I’ve personally known some of these first martyrs of Bayan Muna. I would see them at Bayan Muna national conventions and it pains me to see their names roll down a memorial screen whenever a big meeting comes around.
They were not insurgents. They were legal workers: local officials, lawyers, activists. They were first red-tagged in leaflets and posters, then murdered, usually by motorcycle-riding gunmen. That very method has since become the template for political killings.
Murder they wrote
The killings began shortly after Bayan Muna topped the 2001 elections. Mindoro was the first laboratory of repression.
Some incidents:
• April 8, 2002, Bayan Muna coordinator Expedito Albarillo was tied and dragged out of his hut in San Teodoro, Oriental Mindoro by soldiers. Both he and wife Manuela were shot dead.
• May 28, 2002, Bayan Muna coordinator Edilberto “Choy” Napoles was gunned down at high noon just a few steps away from the Bayan Muna office in Calapan City.
• February 13, 2004, Naujan Vice Mayor and Bayan Muna local leader Juvy Magsino was shot dead with Karapatan Mindoro Oriental secretary general Leima Fortu while riding a tricycle in Barcenaga, Naujan town, Mindoro Oriental.

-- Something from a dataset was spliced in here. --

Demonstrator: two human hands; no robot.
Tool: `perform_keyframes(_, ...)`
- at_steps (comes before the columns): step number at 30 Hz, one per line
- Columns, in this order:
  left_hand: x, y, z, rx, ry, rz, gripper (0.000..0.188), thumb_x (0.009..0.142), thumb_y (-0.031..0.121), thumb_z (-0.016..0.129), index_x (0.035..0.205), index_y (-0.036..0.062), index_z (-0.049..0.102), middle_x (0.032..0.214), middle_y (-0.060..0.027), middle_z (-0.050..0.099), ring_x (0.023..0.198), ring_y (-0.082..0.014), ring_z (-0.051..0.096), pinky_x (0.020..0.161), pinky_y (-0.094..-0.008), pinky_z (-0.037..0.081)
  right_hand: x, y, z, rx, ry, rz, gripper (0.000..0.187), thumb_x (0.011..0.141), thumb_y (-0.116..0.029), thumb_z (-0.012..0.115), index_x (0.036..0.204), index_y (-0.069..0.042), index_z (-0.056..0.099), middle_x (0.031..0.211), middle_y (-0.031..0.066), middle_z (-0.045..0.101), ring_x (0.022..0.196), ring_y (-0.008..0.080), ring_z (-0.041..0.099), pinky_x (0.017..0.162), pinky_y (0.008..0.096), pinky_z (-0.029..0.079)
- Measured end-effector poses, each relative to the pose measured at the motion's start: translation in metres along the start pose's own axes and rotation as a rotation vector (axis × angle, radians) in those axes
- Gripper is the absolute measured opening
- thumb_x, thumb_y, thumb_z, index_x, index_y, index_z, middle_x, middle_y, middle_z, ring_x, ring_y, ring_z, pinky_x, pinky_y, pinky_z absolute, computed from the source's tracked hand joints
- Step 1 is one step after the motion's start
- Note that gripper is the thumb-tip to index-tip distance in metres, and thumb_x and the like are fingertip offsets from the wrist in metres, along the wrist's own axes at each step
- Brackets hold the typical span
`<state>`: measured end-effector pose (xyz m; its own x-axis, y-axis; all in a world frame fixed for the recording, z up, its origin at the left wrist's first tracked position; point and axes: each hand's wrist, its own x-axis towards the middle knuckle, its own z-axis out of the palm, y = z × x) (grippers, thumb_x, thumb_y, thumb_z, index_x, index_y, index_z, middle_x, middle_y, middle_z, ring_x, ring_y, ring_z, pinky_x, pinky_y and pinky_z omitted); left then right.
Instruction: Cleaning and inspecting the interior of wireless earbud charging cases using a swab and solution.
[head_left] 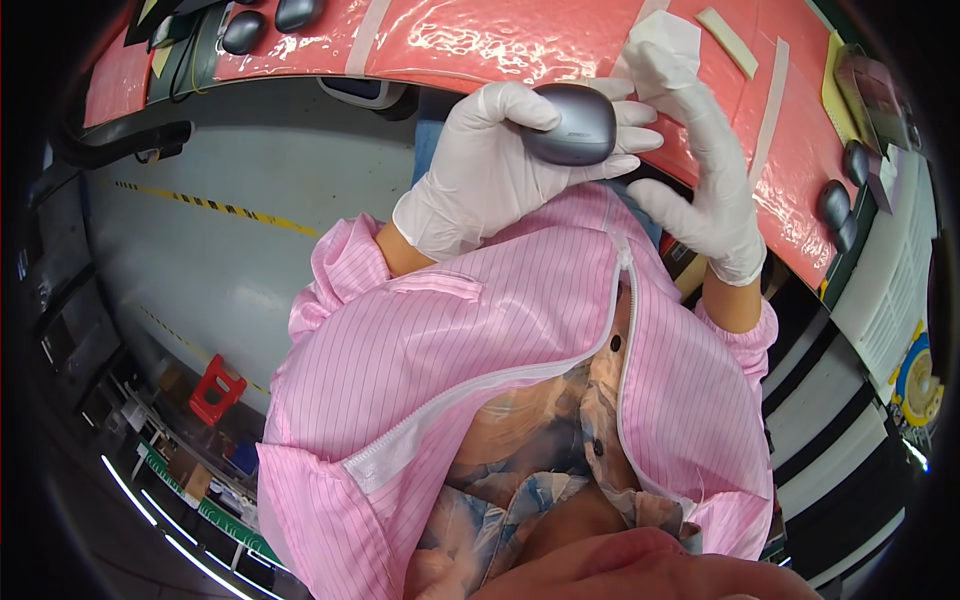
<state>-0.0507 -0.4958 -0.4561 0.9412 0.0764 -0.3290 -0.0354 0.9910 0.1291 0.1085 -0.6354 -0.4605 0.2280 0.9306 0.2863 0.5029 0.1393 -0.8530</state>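
Observation:
My left hand (480,165), in a white glove, holds a smooth, dark grey, rounded case (575,125) that looks like an earbud charging case. The thumb presses on its near left side, and the other fingers stretch out beneath it. To the right is my right hand (715,180), also gloved in white, with its fingers curved and its thumb spread away from them. A white wiping cloth (670,38) sits at those fingertips, seemingly held there; the exact grip is partly hidden. The right hand stands apart from the case.
A red-covered workbench (480,45) curves across the far side. More dark cases (243,33) lie at its left, and several others (834,204) at its right edge. A pale strip (727,43) rests near the cloth. On the floor at left stands a red stool (217,390).

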Motion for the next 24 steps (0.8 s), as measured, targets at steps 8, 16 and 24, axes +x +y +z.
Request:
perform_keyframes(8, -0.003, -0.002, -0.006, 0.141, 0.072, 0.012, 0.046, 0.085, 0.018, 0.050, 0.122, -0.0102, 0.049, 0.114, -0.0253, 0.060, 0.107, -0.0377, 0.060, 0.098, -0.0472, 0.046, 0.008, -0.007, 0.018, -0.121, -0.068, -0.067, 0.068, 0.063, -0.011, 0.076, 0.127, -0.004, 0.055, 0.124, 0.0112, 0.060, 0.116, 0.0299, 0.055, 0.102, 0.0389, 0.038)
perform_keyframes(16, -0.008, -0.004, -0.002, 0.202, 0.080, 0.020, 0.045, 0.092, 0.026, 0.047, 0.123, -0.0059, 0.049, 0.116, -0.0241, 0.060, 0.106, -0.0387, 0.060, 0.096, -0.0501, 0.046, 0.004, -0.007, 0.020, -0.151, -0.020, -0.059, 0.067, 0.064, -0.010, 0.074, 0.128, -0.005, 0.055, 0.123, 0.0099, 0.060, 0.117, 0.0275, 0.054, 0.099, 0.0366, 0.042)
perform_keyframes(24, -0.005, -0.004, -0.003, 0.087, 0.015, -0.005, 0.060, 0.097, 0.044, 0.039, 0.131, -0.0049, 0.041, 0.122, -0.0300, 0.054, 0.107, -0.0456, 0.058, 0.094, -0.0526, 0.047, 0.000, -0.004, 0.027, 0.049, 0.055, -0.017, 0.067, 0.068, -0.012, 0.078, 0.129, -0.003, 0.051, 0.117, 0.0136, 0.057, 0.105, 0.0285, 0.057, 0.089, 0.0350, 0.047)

One member I can’t forget because he was so softspoken is human rights lawyer Felidito Dacut, Bayan Muna–Eastern Visayas regional coordinator. On March 14, 2005, while on board a multicab in Tacloban to buy milk for his baby daughter, two motorcycle-riding men wearing ski masks shot him dead.
Summary of political killings
2001–2004
• 49 Bayan Muna members and leaders killed
• 10 abducted
By Mid-2006
• 95 local Bayan Muna officials assassinated (reported)
• 28 killed in 2005 alone
• Dozens more abducted or harassed
As of January 2025
• Over 200 Bayan Muna members and leaders killed since 1999
• Most cases remain unresolved
• Killings linked to political repression and militarization
Who benefits from fake news? Who benefits from repression?
The same powerful interests that fear truth and loathe an informed, organized, empowered electorate. The same forces that murder activists and now smear their memory because they profit from fear, silence, and division.
Tumiklop ba ang bayan muna dahil sa mga atake?
I know Bayan Muna lost some of its luster when in 2010, it supported Manny Villar’s presidential run, with BBM on the senate slate. I was against this and I wasn’t the only one. I supported Noynoy Aquino, and I arranged a meeting between him and Satur Ocampo, Bayan Muna president and first party-list representative. That Makati meeting failed because Noynoy couldn’t rise above his biases in favor of conciliation.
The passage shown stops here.